Yet in spite of an unbroken thread running all the way back through our development, we emerge from the uterus infinitely different creatures from when we first implanted into its soft, warm, sticky inner wall. How do we become so different during development? The independence principle, remember, permits new codes to be added virtually at will to the pre-existing deck. Buster serves as a precedent for such additions.

The independence principle also frees us from having to assume fundamentally different laws of Nature in order to explain how experience can add to our mental stores what development builds into us spontaneously. In hologramic theory, one general principle serves all the codes, whether we call them memories or instincts, learned ideas or innate thoughts, a priori or a posteriori knowledge. An examination of this prediction of the theory was the next phase of my research.

***

I lost my job at the beginning of 1970, before shufflebrain was a complete story. A miniature depression had begun in the sciences during 1969. Shortly after I was fired, a staff writer for Science magazine came to the conclusion that what many scientists were calling a "Ph.D. glut" was really a myth. True, the article conceded, the really good jobs were getting hard to find. Competition had intensified, and there was no doubt that the federal government was spending significantly less on science. But the article implied that only the Willie Lomans of science were driving taxi cabs, washing dishes, freelancing, busing dishes and drawing unemployment checks. Directly or through friends, I soon contacted the anatomy department of every medical school in the United States and Canada, without success. And wherever else I looked, there were no jobs, not for me at least. Perhaps it was the Science article, which I believed at the time; perhaps it was the serious economic plight of my family (the oldest of our four children had had to miss a semester at the University of Michigan); perhaps it was my still-incomplete shufflebrain research; or the fact that my unemployment insurance was running out. In any case, when a friend eventually arranged an interview for me at Indiana University's optometry school, I found it psychologically impossible to negotiate seriously for anything. Had my pride been operative, I would have rejected their job offer, which carried lower rank and less pay than my former job. And I would never have worked as a scientist again.
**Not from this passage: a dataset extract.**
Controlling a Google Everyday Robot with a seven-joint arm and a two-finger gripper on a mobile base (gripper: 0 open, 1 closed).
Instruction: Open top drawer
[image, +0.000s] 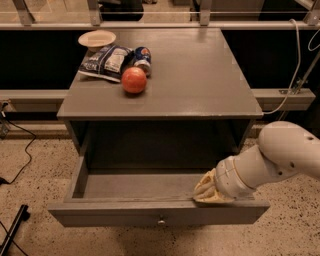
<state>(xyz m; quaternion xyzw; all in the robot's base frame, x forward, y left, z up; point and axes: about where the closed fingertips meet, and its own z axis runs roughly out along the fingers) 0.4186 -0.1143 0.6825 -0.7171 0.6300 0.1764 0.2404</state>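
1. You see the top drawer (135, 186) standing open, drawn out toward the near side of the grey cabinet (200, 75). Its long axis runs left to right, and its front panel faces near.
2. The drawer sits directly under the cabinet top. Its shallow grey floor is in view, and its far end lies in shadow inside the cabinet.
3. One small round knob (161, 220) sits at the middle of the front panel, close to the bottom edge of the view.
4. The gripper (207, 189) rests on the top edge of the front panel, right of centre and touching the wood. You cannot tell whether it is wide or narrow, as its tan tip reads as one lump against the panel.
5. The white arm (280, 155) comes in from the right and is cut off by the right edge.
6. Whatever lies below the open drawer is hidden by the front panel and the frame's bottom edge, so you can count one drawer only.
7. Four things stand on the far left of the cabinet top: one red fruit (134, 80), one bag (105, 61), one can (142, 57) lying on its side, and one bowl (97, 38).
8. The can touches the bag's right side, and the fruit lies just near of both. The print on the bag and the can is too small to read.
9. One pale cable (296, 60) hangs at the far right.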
But by the autumn of 1970, I was drawing real wages again. I had a splendid office overlooking the most beautiful campus I had ever seen. Although my lab had nothing in it, my morale was high. I had applied to the university's grant committee for a few thousand dollars to tide me over until I could secure federal funds. When I got four hundred dollars instead, I was still too euphoric to bitch. And I set about doing what scientists of the generation before mine had routinely done: made do!

Making do included scrounging salamanders from a wonderful man, the late Rufus Humphrey. Humphrey had retired to Indiana University from the anatomy department of the University of Buffalo (now the State University of New York at Buffalo). As chance had it, I'd joined that department, myself, for a period in the early 1960's. After taking over some discarded dissecting tables Humphrey had once used for his salamanders (Humphrey was a maker-do of world class rank), I'd written him to tell him that his picture still hung in the microscopic anatomy lab at Buffalo. Thus began a lasting friendly correspondence between us.
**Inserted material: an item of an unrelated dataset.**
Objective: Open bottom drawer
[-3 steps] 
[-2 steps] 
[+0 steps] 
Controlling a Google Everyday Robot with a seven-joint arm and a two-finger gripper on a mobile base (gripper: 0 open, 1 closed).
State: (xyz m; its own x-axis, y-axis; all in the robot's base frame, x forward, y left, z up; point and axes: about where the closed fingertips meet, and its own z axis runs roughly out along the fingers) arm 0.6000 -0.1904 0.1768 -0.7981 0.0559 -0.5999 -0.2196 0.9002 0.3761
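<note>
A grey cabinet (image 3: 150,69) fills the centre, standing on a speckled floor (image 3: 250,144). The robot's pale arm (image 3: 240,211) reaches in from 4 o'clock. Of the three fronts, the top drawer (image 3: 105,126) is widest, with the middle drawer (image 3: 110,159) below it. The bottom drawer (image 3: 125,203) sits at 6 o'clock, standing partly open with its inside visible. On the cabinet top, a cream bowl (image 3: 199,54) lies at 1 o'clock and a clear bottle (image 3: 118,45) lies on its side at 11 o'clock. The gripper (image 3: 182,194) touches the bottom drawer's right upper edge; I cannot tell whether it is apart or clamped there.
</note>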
Humphrey studied the genetics of a salamander known as the axolotl. Some of his purebred strains ran back to 1930. His colony (which continues today as the Axolotl Colony at Indiana University) is famous, worldwide, among people who work with amphibians. Even if I had not been on a scrounging mission, one of the first things I would have had to see in Indiana was Humphrey's axolotls.
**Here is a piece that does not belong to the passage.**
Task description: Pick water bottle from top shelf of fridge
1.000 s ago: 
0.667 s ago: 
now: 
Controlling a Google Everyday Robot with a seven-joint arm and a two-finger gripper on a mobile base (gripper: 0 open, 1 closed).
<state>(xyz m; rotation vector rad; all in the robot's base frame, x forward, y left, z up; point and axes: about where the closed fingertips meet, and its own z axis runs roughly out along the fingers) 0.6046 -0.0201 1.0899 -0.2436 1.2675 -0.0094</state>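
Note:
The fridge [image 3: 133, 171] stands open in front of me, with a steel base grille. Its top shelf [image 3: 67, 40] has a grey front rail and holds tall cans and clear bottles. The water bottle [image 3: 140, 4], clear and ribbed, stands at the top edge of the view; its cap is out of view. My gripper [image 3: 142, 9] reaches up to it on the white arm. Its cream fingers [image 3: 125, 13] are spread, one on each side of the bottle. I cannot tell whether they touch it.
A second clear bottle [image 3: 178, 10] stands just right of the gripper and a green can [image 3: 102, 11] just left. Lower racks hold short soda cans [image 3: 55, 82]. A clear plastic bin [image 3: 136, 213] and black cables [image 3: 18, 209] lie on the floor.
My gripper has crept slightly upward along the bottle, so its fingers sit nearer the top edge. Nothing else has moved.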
Another item I badly needed was a dissecting microscope. There wasn't one lying around in Optometry, and I couldn't afford to buy one out of my wife's tight budget. I learned of a new ecology program starting up over in Biological Sciences, however, and dissecting microscopes were part of the equipment for the forthcoming teaching lab. And (I licked my chops!) the course wasn't scheduled to begin until the first of the year. Could I arrange a loan? The answer was yes.

Making do also meant giving up the live tubifex worm as staple for my colony. Detergents and chemical pollutants have driven these once-ubiquitous worms from all but a few waters. Since the early 1960s, I had not been able to collect them in the field, myself but had had to fly them in from New York or Philadelphia, which was totally out of the question on a make-do budget. Thus I began feeding young larvae on freshly hatched brine-shrimp embryos, which could be purchased dry by the millions for a quarter in any pet shop. When the axolotl larvae grew to about 40 millimeters in length, I weaned them onto beef liver (swiped from my wife's shopping basket).

Feeding animals on beef liver does take time. The animals must first be taught to strike. Even after they acquire the necessary experience, though, you still can't fling a hunk of meat into the dish and forget it, as you can a ball of live tubifex worms. The liver rots at the bottom of the dish, while even the experienced feeder starves.

Now there was a federal program called Work-Study, whereby the government paid all by 20 percent of the wages for students who had university-related jobs. Just as I was weaning a group of about fifty axolotls onto liver, an optometry student, Calvin Yates, came around looking for a Work-Study job. One duty I assigned him was feeding liver to the axolotls.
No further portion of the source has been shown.